## EXERCISE DESCRIPTION
Copy every line from the material below that holds "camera".

****

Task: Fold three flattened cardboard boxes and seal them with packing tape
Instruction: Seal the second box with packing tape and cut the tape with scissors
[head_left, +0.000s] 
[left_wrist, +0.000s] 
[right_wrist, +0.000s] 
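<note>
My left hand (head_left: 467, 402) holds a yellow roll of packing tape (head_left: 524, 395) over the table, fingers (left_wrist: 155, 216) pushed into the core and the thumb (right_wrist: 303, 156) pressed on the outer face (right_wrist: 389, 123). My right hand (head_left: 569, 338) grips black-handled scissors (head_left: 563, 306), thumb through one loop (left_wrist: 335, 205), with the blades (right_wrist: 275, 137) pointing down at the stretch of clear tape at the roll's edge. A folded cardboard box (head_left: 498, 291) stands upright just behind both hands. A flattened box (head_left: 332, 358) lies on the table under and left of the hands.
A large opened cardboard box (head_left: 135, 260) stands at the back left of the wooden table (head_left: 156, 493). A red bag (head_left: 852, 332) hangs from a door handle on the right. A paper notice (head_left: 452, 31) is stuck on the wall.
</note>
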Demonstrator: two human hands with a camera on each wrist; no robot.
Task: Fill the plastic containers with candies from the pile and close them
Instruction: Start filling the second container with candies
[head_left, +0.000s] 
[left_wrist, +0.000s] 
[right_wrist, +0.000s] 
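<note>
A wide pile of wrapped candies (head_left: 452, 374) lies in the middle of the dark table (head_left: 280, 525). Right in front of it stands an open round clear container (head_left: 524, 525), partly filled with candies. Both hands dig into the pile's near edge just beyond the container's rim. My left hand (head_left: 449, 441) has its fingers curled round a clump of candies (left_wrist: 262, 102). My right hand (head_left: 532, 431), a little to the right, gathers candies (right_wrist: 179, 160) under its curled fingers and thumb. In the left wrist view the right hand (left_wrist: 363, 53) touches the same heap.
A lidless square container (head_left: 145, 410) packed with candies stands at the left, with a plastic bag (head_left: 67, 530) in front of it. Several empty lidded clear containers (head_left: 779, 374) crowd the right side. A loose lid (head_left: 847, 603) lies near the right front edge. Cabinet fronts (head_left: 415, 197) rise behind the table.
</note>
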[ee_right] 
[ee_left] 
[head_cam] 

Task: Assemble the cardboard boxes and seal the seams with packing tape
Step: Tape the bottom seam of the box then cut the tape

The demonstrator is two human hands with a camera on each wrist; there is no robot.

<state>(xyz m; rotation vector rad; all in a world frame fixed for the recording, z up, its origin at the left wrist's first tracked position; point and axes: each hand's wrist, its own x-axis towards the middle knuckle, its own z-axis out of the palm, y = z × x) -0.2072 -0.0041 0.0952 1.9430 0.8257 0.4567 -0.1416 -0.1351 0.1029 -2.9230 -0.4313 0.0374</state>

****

## EXERCISE SOLUTION
Demonstrator: two human hands with a camera on each wrist; no robot.
The demonstrator is two human hands with a camera on each wrist; there is no robot.

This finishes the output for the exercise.